День – светоносная птица –
В горе мне не пригодится.
Мой ты мучитель-терзатель!
Что за любовь? Чего ради?
Что же мне делать с душевной печалью?
Камнем тяжёлым висит за плечами…
Сердце в смятенье. Курлычат вдали
К югу летящие прочь журавли.
Им рассказать о страданьях,
Чтоб помнили в странах тех дальних?
Плакучей подобная иве,
Что листья роняет тоскливо,
В горе горю без огня и без дыма.
Листья несёт и несёт ветер в зиму…
ОБЫЧНЫЙ ДЕНЬ
День взлетел стремительный, как птица:
Надо мною в небе солнце, а не тучи,
Не стонали журавли осенние скрипуче…
Но, порой, и камень может задымиться.
День весёлый был, взгляни на это поле:
Жемчугом роса в траве сверкала
Будто детвора в игре их раскидала…
Но и камень может застонать от боли.
День обычный был, таких в году не мало.
Но твой взгляд – как будто молний вспышки!
Кровный враг я?! Ну, уж это слишком!
Даже камень умирает, чтоб ты знала.
От него осталась только пепла горстка…
Ты сегодня – пламень ада! – весела.
Словно выстрелы глаза твои сверкнули,
Прямо в сердце мне попали эти пули…
День обычный догорел со мной дотла.
Перевод с балкарского языка Юрия ИВАНОВА-СКОБАРЯ
Как человек, знающий и язык оригинала, и язык перевода, скажу: это не перевод, а глумление!
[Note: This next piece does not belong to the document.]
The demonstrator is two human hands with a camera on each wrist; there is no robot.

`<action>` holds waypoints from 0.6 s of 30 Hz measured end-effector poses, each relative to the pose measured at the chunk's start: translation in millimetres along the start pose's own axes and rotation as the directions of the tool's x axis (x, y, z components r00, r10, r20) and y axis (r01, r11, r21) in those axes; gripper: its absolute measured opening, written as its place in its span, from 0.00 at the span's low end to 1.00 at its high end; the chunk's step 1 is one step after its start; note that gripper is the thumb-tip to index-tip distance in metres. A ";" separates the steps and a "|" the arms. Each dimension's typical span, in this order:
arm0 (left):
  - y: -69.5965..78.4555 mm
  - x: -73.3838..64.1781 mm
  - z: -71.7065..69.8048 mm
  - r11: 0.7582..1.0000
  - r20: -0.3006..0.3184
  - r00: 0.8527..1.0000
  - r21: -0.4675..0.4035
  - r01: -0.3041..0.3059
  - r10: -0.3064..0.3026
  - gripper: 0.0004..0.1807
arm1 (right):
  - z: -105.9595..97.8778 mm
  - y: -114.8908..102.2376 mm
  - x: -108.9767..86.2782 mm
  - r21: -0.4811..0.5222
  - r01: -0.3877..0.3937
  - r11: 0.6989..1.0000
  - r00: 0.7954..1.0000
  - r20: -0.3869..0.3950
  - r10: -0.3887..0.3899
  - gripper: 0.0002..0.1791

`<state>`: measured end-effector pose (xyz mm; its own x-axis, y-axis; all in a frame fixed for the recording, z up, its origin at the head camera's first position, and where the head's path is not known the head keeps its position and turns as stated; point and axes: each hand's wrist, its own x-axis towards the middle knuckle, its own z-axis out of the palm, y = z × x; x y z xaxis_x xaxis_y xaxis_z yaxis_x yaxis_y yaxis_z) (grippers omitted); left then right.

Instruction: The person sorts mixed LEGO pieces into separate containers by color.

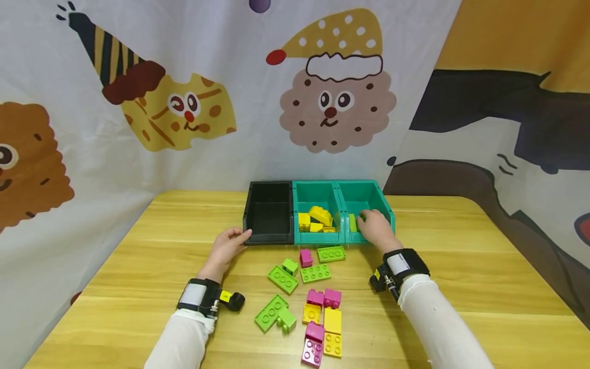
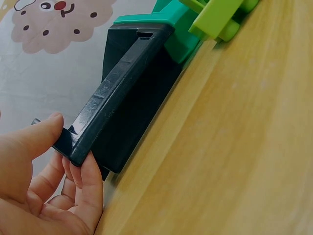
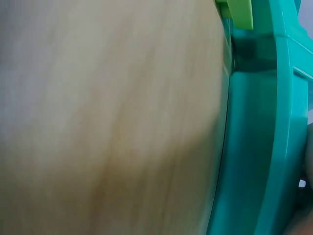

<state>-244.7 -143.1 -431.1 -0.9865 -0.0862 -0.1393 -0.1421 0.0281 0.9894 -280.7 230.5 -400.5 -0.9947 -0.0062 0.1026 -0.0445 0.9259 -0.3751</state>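
Lime-green toy brick (image 1: pixel 352 223) sits in the right-hand teal bin (image 1: pixel 354 238), against its left side, at 9 o'clock from the right hand (image 1: pixel 379 229) and just beside its fingertips. That hand reaches over the front wall with bent fingers; whether they grip a brick is hidden, so I cannot tell. From the left hand (image 1: pixel 225 249), the brick lies well apart, between 2 and 3 o'clock. The left hand pinches the near left corner of the black bin (image 1: pixel 269 239), thumb above the rim and fingers below, as the left wrist view shows.

Yellow bricks (image 1: pixel 320 215) lie in the middle teal bin (image 1: pixel 318 238), at 9 o'clock from the right hand. On the worktop (image 1: pixel 184 225), an eight-stud lime brick (image 1: pixel 316 273) lies at 8 o'clock from the right hand, a magenta brick (image 1: pixel 306 258) touching or nearly touching it. Farther out at 7 o'clock, a yellow-and-magenta cluster (image 1: pixel 333 320) rests; at 4 to 5 o'clock from the left hand lie more lime bricks (image 1: pixel 269 313).
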 end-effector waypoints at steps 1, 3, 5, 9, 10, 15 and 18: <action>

Глумление не только над талантом, над творчеством, над именем великого поэта нашего времени Мурадина Ольмезова, но и над чувствами людей, о которых Ольмезов пишет в своих стихотворениях душевно, трогательно, тонко, до микрона отмеряя силу воздействия каждого слова. Вы только посмотрите, как пошло звучит в переводе стихотворение про ВОВ, про инвалида ВОВ:
В Сталинграде оставил я ногу,
также глаз потерял в том бою.
Хорошо, что одну и не оба,
для чего-то Аллах сохранил…
Стала мне деревяшка ногою,
и в глазнице – искусственный глаз.
Осталось только на мелодию «Мурки» переложить! Той самой деревяшкой бы да по голове этого невежды — переводчика, чтобы впредь не повадно было превращать патриотические стихи в низкосортные бандитские песни, в тюремных песнях больше поэзии, чем в этих переводах.